AIM OF THE TASK - Reply with one number: the count of lines in the records below that hold "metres".

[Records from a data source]
□ □ □
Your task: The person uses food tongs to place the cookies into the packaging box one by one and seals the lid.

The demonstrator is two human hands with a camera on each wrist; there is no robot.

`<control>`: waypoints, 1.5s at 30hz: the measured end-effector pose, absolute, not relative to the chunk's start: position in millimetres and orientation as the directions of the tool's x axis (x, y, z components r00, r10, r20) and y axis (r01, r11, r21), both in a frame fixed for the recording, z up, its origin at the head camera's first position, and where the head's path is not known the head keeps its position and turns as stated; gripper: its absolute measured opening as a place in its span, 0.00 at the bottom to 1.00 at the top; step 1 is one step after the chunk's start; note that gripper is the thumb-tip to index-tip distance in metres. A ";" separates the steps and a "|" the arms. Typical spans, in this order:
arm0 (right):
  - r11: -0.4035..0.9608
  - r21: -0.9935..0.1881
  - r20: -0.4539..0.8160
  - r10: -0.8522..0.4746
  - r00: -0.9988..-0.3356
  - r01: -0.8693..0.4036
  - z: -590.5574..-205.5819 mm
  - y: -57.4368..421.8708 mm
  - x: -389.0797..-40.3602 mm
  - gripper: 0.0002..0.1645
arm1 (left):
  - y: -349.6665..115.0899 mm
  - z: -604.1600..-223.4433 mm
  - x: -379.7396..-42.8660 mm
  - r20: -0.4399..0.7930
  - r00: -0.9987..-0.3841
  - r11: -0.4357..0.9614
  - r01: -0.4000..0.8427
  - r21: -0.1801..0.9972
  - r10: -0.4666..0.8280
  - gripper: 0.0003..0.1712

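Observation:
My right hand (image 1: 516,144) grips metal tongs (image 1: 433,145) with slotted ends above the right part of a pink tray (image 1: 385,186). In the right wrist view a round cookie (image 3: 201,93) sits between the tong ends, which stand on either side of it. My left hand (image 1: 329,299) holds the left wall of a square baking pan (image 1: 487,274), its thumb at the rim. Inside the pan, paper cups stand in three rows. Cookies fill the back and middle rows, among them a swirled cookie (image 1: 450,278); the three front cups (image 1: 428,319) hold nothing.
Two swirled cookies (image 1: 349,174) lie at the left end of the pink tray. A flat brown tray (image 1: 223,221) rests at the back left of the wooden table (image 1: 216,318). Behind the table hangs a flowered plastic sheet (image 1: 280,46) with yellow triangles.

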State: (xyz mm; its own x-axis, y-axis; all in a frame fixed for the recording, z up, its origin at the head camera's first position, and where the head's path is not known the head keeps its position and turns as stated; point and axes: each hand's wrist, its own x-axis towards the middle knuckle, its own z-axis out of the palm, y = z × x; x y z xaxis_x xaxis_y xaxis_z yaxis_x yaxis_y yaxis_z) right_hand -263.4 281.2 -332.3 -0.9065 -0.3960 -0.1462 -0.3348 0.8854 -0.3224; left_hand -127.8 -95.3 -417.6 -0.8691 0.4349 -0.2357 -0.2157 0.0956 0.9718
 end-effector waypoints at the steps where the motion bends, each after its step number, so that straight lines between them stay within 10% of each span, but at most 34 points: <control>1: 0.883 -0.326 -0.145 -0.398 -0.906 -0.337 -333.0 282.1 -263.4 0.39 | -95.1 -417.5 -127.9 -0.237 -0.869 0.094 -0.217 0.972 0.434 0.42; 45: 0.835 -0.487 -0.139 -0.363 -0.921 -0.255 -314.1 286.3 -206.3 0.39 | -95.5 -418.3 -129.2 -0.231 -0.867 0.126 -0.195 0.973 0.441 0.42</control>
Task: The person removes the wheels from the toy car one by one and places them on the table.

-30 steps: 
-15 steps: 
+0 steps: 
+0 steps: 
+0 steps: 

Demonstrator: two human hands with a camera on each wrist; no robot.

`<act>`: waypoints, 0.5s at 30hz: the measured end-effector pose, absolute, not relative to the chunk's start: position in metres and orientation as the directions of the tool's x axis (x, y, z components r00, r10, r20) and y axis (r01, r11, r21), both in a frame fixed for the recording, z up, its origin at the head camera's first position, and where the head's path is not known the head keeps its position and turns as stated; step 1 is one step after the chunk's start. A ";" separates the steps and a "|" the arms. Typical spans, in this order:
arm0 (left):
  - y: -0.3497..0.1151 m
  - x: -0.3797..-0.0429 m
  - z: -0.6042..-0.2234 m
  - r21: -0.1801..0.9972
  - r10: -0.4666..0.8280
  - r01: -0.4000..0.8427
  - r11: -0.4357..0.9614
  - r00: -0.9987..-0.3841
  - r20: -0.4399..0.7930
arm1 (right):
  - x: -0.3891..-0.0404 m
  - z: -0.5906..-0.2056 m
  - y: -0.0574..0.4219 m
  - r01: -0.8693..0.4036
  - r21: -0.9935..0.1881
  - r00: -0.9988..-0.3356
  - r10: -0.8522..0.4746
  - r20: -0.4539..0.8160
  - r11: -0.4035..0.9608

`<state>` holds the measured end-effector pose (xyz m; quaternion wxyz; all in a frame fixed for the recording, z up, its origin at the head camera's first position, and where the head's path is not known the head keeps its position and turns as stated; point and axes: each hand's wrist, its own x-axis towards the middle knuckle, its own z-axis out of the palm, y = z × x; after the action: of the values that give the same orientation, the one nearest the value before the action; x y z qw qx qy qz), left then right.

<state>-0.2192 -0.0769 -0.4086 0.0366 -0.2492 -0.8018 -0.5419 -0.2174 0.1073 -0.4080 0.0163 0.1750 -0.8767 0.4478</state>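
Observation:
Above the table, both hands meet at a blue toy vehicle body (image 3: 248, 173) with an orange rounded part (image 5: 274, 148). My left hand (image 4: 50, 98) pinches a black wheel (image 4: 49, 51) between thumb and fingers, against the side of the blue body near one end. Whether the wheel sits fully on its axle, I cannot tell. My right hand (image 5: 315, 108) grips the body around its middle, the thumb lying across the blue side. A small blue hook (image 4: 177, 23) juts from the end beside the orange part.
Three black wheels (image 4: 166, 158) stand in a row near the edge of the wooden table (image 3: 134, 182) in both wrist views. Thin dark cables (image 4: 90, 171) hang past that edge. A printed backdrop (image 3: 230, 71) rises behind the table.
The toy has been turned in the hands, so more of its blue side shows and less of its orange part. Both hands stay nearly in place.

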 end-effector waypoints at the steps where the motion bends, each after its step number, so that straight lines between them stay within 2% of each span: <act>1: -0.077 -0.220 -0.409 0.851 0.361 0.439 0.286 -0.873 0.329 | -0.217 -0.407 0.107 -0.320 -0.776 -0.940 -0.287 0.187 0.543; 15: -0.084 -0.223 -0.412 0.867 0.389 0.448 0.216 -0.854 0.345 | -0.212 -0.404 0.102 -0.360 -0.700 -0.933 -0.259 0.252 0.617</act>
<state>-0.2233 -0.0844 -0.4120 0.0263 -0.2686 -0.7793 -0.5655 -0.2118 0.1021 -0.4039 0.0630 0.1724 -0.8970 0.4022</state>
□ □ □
SOLUTION TO THIS PROBLEM - 2